Мелкий бес - Сологуб Федор Кузьмич "Тетерников" (книга регистрации txt) 📗
— Мне бы, главное, не хотелось, чтобы она была сухопарая, — с тоской в голосе сказал Передонов. — Жирненькую бы мне!
— Да уж на этот счет ты не беспокойся, — горячо говорил Рутилов. — Они и теперь барышни пухленькие, а если не совсем вошли в объем, так это до поры до времени. Выйдут замуж, и они раздобреют, как старшая, — Лариса-то у нас, сам знаешь, какой кулебякой стала.
— Я бы женился, — сказал Передонов, — да боюсь, что Варя большой скандал устроит.
— Боишься скандала, так ты вот что сделай, — с хитрой улыбкой сказал Рутилов, — сегодня же венчайся, не то завтра: домой явишься с молодой женой, и вся недолга. Право, хочешь, я это сварганю? Завтра же вечером? С какою хочешь?
Передонов внезапно захохотал, отрывисто и громко.
— Ну, идет, по рукам, что ли? — спросил Рутилов.
Передонов также внезапно перестал смеяться.
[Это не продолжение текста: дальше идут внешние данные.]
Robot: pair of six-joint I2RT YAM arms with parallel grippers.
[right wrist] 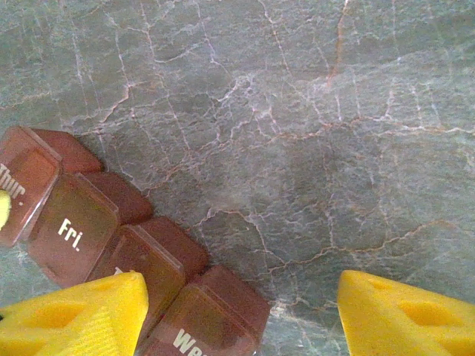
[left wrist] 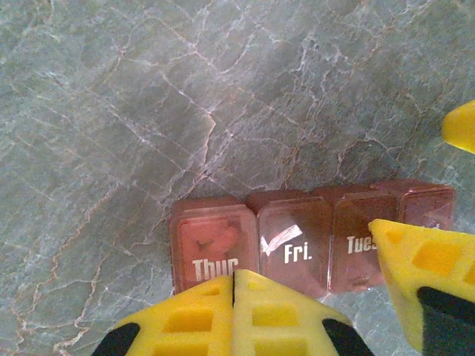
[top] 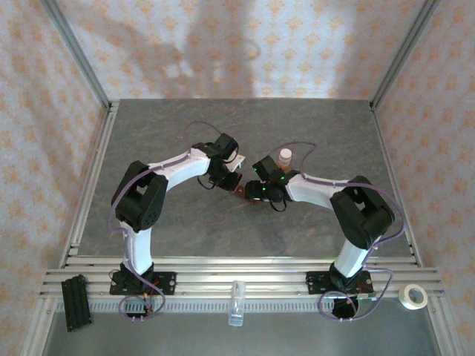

— Донесет, мерзавка, — угрюмо сказал он, тихо, почти шепотом.
— Ничего не донесет, нечего доносить, — убеждал Рутилов.
— Или отравит, — боязливо шептал Передонов.
— Да уж ты во всем на меня положись, — горячо говорил Рутилов, я все так тонко обстрою…
— Я без приданого не женюсь, — сердито крикнул Передонов.
Рутилова нисколько не удивил новый скачок в мыслях его угрюмого собеседника. Он выразил все с тем же одушевлением:
— Чудак, да разве они бесприданницы? Ну, идет, что ли? Ну, я побегу, все устрою. Только чур, никому ни гугу, слышь, никому!
Он потряс руку Передонову, и побежал от него. Передонов молча смотрел за ним. Барышни Рутиловы припомнились ему, веселые, насмешливые. Нескромная мысль выдавила на его губы поганое подобие улыбки, — оно появилось на миг, и исчезло. Смутное беспокойство поднялось в нем.
С княгиней-то как? — подумал он. — За теми гроши, и протекции нет, а с Варей в инспектора попадешь, а потом и в директоры.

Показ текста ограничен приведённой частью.